WORLDWIDE, demand for edible oils and a range of consumer products that can be traced back to proper management of the environment, is growing.
 
Consumers, especially in Europe, are starting to question their local supermarkets if food on shelves contains ingredients that come from plantations that clear rainforests, displace wildlife and pollute rivers.

WORLDWIDE, demand for edible oils and a range of consumer products that can be traced back to proper management of the environment, is growing.
 
Consumers, especially in Europe, are starting to question their local supermarkets if food on shelves contains ingredients that come from plantations that clear rainforests, displace wildlife and pollute rivers.

The Malaysian palm oil industry, a significant contributor to the nation’s economy, is not spared from criticism against a backdrop of rising concern for sustainably harvested edible oils.
 
This was the focus of the recent Roundtable on Sustainable Palm Oil (RSPO) Awareness Workshop on “Sustainable Palm Oil – From Tree to Table” in Sandakan, Sabah, which brought together a panel of experts from plantations, the banking industry and food manufacturing.

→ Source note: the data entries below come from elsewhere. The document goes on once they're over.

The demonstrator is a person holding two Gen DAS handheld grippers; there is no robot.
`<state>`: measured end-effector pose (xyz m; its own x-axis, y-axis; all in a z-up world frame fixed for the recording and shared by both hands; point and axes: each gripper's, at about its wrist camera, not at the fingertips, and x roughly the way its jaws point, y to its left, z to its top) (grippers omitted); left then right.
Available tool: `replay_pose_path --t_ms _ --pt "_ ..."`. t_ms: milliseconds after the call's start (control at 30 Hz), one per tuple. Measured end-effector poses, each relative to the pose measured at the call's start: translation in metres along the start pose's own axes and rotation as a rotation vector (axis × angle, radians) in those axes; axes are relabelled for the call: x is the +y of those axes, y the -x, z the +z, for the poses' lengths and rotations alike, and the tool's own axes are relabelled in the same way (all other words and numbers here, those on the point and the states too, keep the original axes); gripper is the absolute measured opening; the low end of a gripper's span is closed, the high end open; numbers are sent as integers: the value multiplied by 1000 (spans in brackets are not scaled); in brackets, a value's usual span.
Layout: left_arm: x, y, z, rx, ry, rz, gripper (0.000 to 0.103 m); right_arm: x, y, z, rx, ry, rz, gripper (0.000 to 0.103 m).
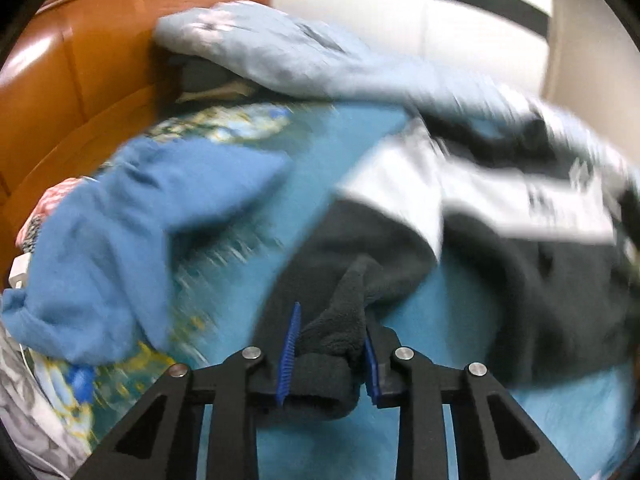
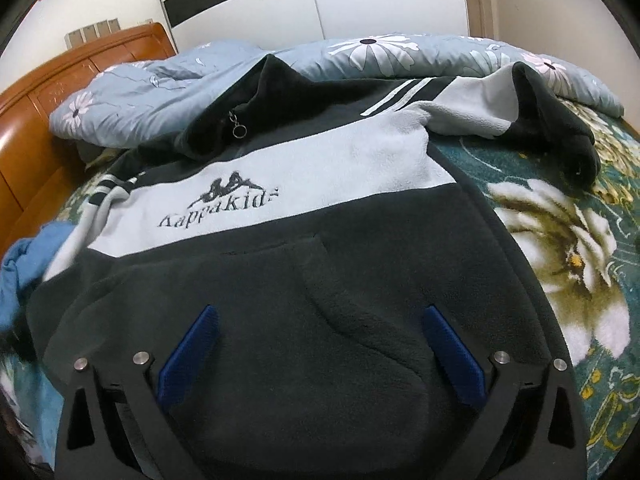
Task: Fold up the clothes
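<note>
A dark grey and white fleece jacket (image 2: 280, 272) lies spread on the bed, front up, with a "Kappa Kids" logo on its white chest band. My right gripper (image 2: 320, 340) is open, its blue pads just above the jacket's lower front. My left gripper (image 1: 330, 356) is shut on the jacket's dark sleeve cuff (image 1: 320, 376) and holds it above the bedspread; that view is blurred by motion. The jacket body (image 1: 540, 280) lies to the right of the left gripper. The other sleeve (image 2: 552, 120) lies stretched out at the far right.
A blue garment (image 1: 120, 240) lies crumpled to the left; it shows at the left edge of the right wrist view (image 2: 20, 272). A light blue flowered quilt (image 2: 180, 92) is bunched at the back. A wooden headboard (image 1: 80, 72) stands at the left. The floral bedspread (image 2: 560, 240) lies underneath.
</note>
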<state>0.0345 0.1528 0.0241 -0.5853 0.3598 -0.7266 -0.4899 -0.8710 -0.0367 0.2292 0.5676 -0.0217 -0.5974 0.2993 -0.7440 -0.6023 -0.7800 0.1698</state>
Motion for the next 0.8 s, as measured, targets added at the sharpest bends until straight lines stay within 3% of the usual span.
replay_pose_path --t_ms 167,333,433,600,700,767,800 --pt "55 2 76 -98 94 50 27 5 -2 -2 5 20 -28 103" --pt "104 -43 136 -62 155 146 18 11 -6 -3 16 54 -74 103" --pt "133 -80 150 5 253 138 18 12 -6 -4 16 55 -77 103" --pt "140 -79 140 -14 358 32 19 14 -7 -5 17 58 -84 103" --pt "116 -56 136 -28 314 -10 33 15 -7 -6 19 59 -87 103" --pt "91 -36 129 -41 288 -116 63 14 -6 -6 17 55 -82 103" --pt "78 -27 124 -44 280 -191 69 13 -6 -6 16 52 -78 103"
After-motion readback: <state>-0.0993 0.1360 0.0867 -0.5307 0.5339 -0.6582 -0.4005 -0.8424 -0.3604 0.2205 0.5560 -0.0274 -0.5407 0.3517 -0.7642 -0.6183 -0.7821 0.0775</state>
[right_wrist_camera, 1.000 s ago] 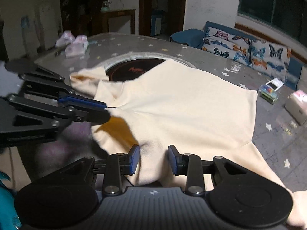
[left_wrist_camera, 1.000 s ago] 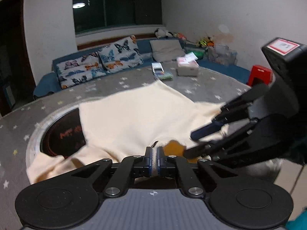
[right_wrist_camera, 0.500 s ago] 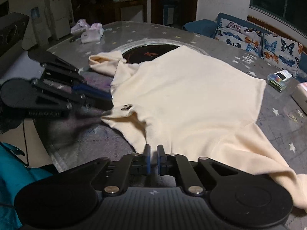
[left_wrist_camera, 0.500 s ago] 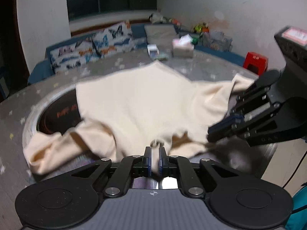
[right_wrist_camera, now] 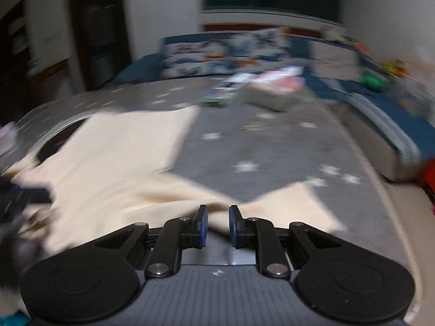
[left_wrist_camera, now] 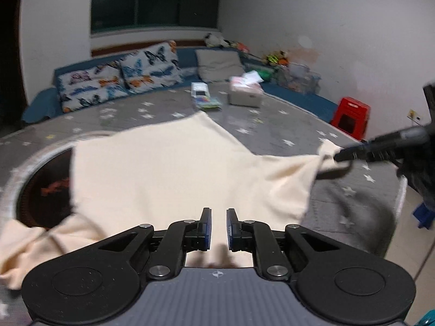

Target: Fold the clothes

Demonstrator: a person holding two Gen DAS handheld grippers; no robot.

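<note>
– Where is the shirt [left_wrist_camera: 168,168]?
– It lies spread out on the gray table [left_wrist_camera: 272,133] with the white stars. It is a cream color. Its left side covers part of the round dark plate [left_wrist_camera: 43,190] set in the table.

– What is the left gripper [left_wrist_camera: 216,228] doing?
– It sits over the near edge of the shirt. Its fingers have just been opening. There is a small gap between the blue pads [left_wrist_camera: 206,228], and you can see the shirt through the gap. The pads do not squeeze it.

– And the right gripper [right_wrist_camera: 218,226]?
– Its fingers have just been opening a little too, but a bunched bit of cloth runs between them. From the left camera you can see its tips pinch the end of a sleeve [left_wrist_camera: 323,152]. The sleeve is pulled out to the right and lifted a bit off the table.

– Is the right camera clear?
– No, it is very blurry.

– What else is on the table?
– A tissue box [left_wrist_camera: 244,96], far from the shirt. Behind the table are butterfly pillows [left_wrist_camera: 146,68]. A red stool [left_wrist_camera: 350,116] stands on the right.
</note>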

They shared with more than 80 plantation managers and executives, mainly from the eco-sensitive Kinabatangan Basin, the benefits of a sustainably run palm oil industry.

The Basin which is known for iconic wildlife like Orang Utan and Borneo Pygmy Elephants is also home to 29 mills, making it crucial for those involved in the industry to understand the importance of running a business that cares for nature and local communities.

The workshop jointly organised by the Malaysian Palm Oil Association (MPOA) Sabah branch and WWF-Malaysia’s Kinabatangan – Corridor of Life (K-CoL) project, concluded there is a rise in ethical consumerism, a trend where people want to know about the goods they buy.

Malaysian Palm Oil Association (MPOA) Chief Executive Dato’ Haji Mamat Salleh said there is market demand for sustainably products and this is why organisations like the RSPO, Better Sugar Initiative and Roundtable for Sustainable Soy were formed.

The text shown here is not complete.